What you output must be the exact lines from the first line of the data through the one holding "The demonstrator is", with no pictures.
☆ ☆ ☆
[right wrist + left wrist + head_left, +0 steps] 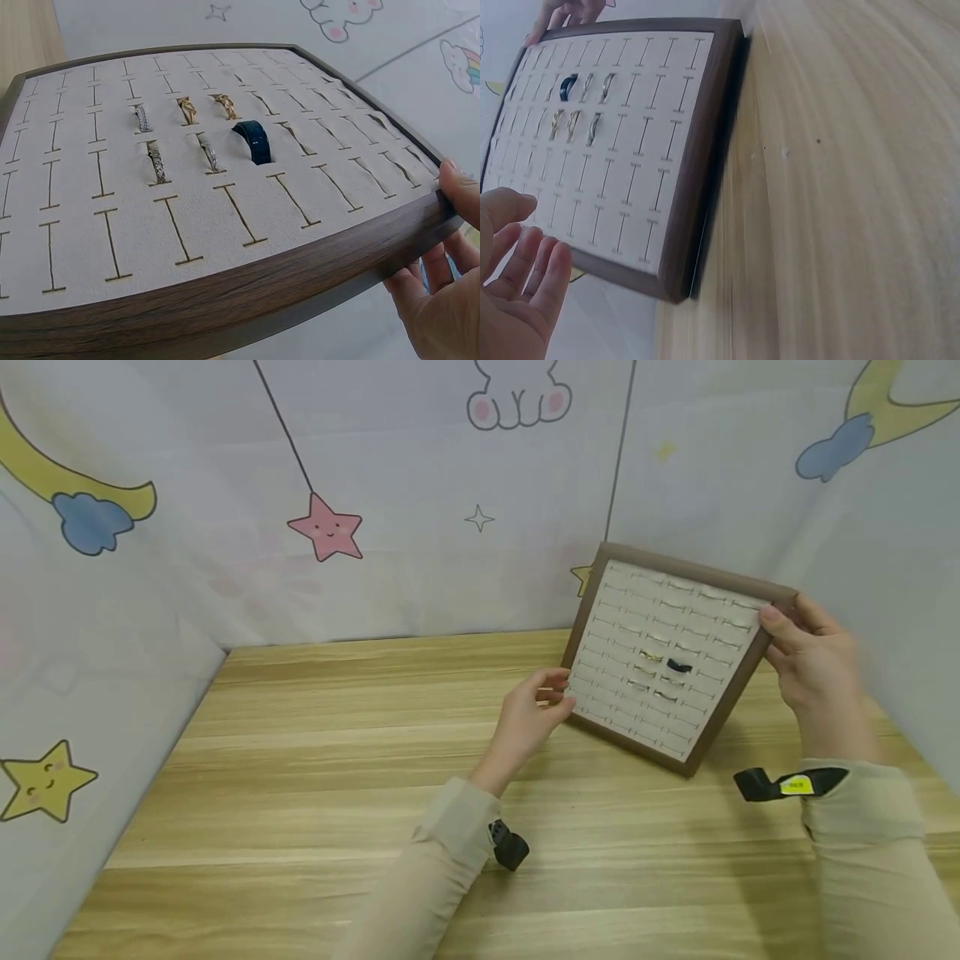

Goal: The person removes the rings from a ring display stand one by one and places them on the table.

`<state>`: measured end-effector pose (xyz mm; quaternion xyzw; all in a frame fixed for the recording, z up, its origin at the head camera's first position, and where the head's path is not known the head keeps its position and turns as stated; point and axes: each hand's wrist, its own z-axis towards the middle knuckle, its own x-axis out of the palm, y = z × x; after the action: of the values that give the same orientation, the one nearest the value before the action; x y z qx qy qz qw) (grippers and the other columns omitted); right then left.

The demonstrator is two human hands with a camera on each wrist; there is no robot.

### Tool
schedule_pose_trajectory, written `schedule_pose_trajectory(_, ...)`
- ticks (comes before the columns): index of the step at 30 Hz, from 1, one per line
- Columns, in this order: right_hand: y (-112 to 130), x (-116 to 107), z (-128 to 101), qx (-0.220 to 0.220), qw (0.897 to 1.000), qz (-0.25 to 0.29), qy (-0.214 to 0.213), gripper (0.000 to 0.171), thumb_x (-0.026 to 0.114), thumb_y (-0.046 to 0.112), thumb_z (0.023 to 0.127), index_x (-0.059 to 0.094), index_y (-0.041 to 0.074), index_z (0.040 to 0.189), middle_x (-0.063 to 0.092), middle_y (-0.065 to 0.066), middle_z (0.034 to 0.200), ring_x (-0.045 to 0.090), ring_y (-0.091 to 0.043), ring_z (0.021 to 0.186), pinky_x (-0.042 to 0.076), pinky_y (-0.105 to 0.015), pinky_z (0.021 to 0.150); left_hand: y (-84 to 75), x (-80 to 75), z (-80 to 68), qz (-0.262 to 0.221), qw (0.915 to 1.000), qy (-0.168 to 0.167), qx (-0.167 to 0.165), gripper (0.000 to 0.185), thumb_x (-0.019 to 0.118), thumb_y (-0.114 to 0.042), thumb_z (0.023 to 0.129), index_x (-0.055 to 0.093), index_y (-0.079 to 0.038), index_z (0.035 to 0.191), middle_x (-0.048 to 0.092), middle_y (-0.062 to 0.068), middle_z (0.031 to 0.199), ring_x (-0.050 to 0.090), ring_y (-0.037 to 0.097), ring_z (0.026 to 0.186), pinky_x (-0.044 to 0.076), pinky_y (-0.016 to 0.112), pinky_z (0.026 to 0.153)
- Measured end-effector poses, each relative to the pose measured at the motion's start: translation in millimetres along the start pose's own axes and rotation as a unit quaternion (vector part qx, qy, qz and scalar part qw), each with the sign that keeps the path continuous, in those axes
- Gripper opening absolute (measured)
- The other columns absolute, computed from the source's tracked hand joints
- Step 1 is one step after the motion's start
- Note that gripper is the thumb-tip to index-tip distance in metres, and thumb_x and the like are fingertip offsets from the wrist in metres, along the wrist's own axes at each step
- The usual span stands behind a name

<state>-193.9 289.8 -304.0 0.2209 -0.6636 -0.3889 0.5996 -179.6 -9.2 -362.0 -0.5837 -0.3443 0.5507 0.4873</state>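
A ring display tray (pixel 637 610) with a brown wood-look frame and a pale slotted pad stands tilted over the table. My right hand (pixel 821 664) grips its upper right corner, thumb on the front and fingers behind. At the tray's left edge is my left hand (pixel 532 714), its fingers loosely bent and apart, fingertips right at the frame. Near the middle of the pad sit a wide dark blue ring (pixel 255 141), two gold rings (pixel 187 110) and three silver rings (pixel 157 163). The other slots hold no rings.
The wood-grain table (pixel 337 760) runs back to a pale cloth backdrop (pixel 420 460) printed with stars, moons and clouds. Cloth also hangs at the left and right sides. A black wrist camera (pixel 510 846) is strapped at the left cuff, another wrist camera (pixel 757 784) at the right.
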Motion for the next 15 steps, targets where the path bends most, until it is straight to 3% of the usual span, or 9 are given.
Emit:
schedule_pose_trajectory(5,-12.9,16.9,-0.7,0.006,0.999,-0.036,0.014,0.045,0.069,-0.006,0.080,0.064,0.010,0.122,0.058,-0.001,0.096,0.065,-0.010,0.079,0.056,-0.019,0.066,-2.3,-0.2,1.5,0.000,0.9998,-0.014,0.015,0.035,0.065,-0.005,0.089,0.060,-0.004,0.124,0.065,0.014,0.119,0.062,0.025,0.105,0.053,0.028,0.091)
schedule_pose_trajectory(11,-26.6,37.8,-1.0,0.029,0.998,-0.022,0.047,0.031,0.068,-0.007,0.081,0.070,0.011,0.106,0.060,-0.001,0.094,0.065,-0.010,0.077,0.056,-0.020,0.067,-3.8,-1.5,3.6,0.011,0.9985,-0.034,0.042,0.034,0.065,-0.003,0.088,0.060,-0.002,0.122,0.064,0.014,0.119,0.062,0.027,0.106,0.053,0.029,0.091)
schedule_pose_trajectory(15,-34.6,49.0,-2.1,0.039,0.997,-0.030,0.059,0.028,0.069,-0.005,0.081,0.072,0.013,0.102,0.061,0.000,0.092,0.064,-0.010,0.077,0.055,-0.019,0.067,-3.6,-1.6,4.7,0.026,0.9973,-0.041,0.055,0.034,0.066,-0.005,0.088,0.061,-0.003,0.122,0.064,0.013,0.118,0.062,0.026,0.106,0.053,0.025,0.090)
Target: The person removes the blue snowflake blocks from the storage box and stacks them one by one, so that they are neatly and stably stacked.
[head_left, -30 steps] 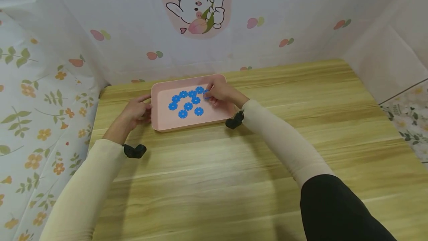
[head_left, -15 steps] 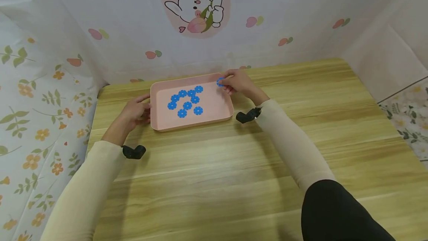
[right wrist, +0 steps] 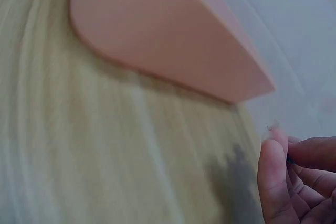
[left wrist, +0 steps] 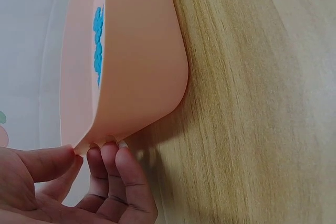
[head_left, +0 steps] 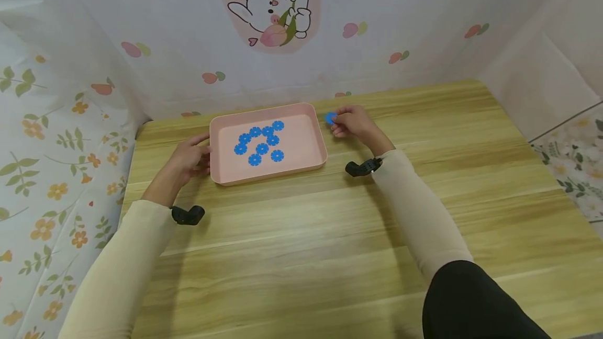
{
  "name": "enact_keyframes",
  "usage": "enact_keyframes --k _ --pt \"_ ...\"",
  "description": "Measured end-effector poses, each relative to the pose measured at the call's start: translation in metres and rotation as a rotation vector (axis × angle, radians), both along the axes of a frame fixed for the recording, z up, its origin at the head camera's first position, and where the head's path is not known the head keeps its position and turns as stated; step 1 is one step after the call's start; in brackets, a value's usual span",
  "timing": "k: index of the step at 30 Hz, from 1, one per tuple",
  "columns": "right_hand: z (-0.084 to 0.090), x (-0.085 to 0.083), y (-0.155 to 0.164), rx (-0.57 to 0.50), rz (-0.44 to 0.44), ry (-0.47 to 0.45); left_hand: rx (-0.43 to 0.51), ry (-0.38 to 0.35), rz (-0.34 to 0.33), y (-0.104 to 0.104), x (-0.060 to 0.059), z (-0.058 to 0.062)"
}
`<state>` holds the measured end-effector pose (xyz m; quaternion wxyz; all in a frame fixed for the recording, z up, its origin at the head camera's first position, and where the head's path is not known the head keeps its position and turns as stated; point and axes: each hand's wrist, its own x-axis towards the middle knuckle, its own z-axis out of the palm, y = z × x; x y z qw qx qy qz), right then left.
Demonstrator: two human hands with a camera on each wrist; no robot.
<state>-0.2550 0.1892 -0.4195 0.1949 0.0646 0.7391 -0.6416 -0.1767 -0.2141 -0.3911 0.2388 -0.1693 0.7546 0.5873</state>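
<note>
1. Blue plastic shows at the tips of the right hand (head_left: 353,122): its grip is pinched on a small blue flower disc (head_left: 331,117), held just off the right edge of the pink tray (head_left: 308,143), over the wooden desk (head_left: 358,224).
2. From the right wrist view only the curled fingertips (right wrist: 273,177) show, close together, with the tray's outer wall (right wrist: 157,40) near them but apart; the disc itself is hidden there.
3. Over on the other side, the left hand (head_left: 188,160) grips the tray's left rim. The left wrist view shows the thumb (left wrist: 44,162) on top of the rim and the fingertips (left wrist: 113,156) pressed against the outer wall below it, so the edge is clasped between them.
4. Inside the tray lie more blue flower discs (head_left: 260,142), clustered left of centre, several touching or overlapping in a curved row, with a few a little apart on the near side.
5. Both forearms wear cream sleeves, each with a small black camera at the wrist.
6. Behind the desk hangs a white cloth printed with a cartoon rabbit (head_left: 270,12) and small peaches; floral fabric closes off the left side.
</note>
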Motion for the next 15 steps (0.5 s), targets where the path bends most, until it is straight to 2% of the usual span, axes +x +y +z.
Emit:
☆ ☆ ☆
*Written response:*
[right wrist + left wrist + head_left, +0 steps] 

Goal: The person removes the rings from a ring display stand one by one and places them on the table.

`<state>`: measured end-effector pose (xyz mm; quaternion xyzw; all in a frame fixed for the recording, z up, its origin at the head camera's first position, and where the head's path is not known the head keeps its position and turns as stated; point and axes: each hand's wrist, its own z-axis towards the middle knuckle, its own x-axis out of the palm, y = z × x; after the action: of the values that give the same orientation, the one nearest the value before the action; x y z qx qy qz qw) (grippers and the other columns omitted); right then left.

The demonstrator is two human hands with a camera on each wrist; there is no robot.

This concludes the response.